[DATA BELOW]
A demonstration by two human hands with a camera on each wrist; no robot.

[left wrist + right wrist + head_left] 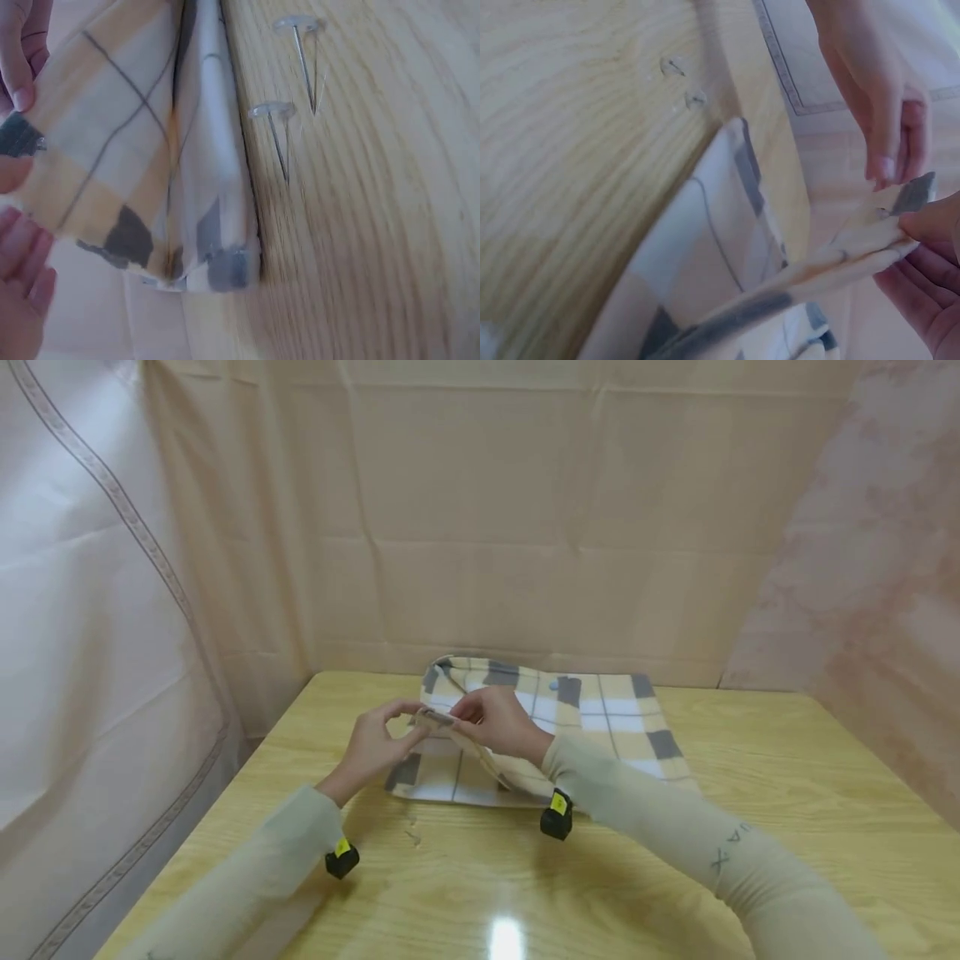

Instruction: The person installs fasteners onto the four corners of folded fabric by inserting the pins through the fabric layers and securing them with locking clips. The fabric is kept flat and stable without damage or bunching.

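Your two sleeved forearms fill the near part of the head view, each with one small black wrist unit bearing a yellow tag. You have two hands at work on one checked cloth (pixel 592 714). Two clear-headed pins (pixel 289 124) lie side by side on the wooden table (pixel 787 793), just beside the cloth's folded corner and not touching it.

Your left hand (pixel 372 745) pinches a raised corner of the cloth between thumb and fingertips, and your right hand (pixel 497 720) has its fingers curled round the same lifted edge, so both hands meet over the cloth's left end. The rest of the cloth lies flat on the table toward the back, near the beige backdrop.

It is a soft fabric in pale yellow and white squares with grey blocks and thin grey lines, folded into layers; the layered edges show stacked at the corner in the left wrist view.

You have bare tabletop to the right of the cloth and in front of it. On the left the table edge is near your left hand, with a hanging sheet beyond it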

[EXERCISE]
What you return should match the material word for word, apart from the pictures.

[FINISHED TASK]
A demonstration by two human hands with a camera on each wrist; no robot.

[left wrist + right wrist + head_left] 

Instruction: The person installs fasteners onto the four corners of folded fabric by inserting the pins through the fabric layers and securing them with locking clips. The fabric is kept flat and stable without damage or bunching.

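Your two sleeved forearms fill the near part of the head view, each with one small black wrist unit bearing a yellow tag. You have two hands at work on one checked cloth (pixel 592 714). Two clear-headed pins (pixel 289 124) lie side by side on the wooden table (pixel 787 793), just beside the cloth's folded corner and not touching it.

Your left hand (pixel 372 745) pinches a raised corner of the cloth between thumb and fingertips, and your right hand (pixel 497 720) has its fingers curled round the same lifted edge, so both hands meet over the cloth's left end. The rest of the cloth lies flat on the table toward the back, near the beige backdrop.

It is a soft fabric in pale yellow and white squares with grey blocks and thin grey lines, folded into layers; the layered edges show stacked at the corner in the left wrist view.

You have bare tabletop to the right of the cloth and in front of it. On the left the table edge is near your left hand, with a hanging sheet beyond it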

No additional response is required.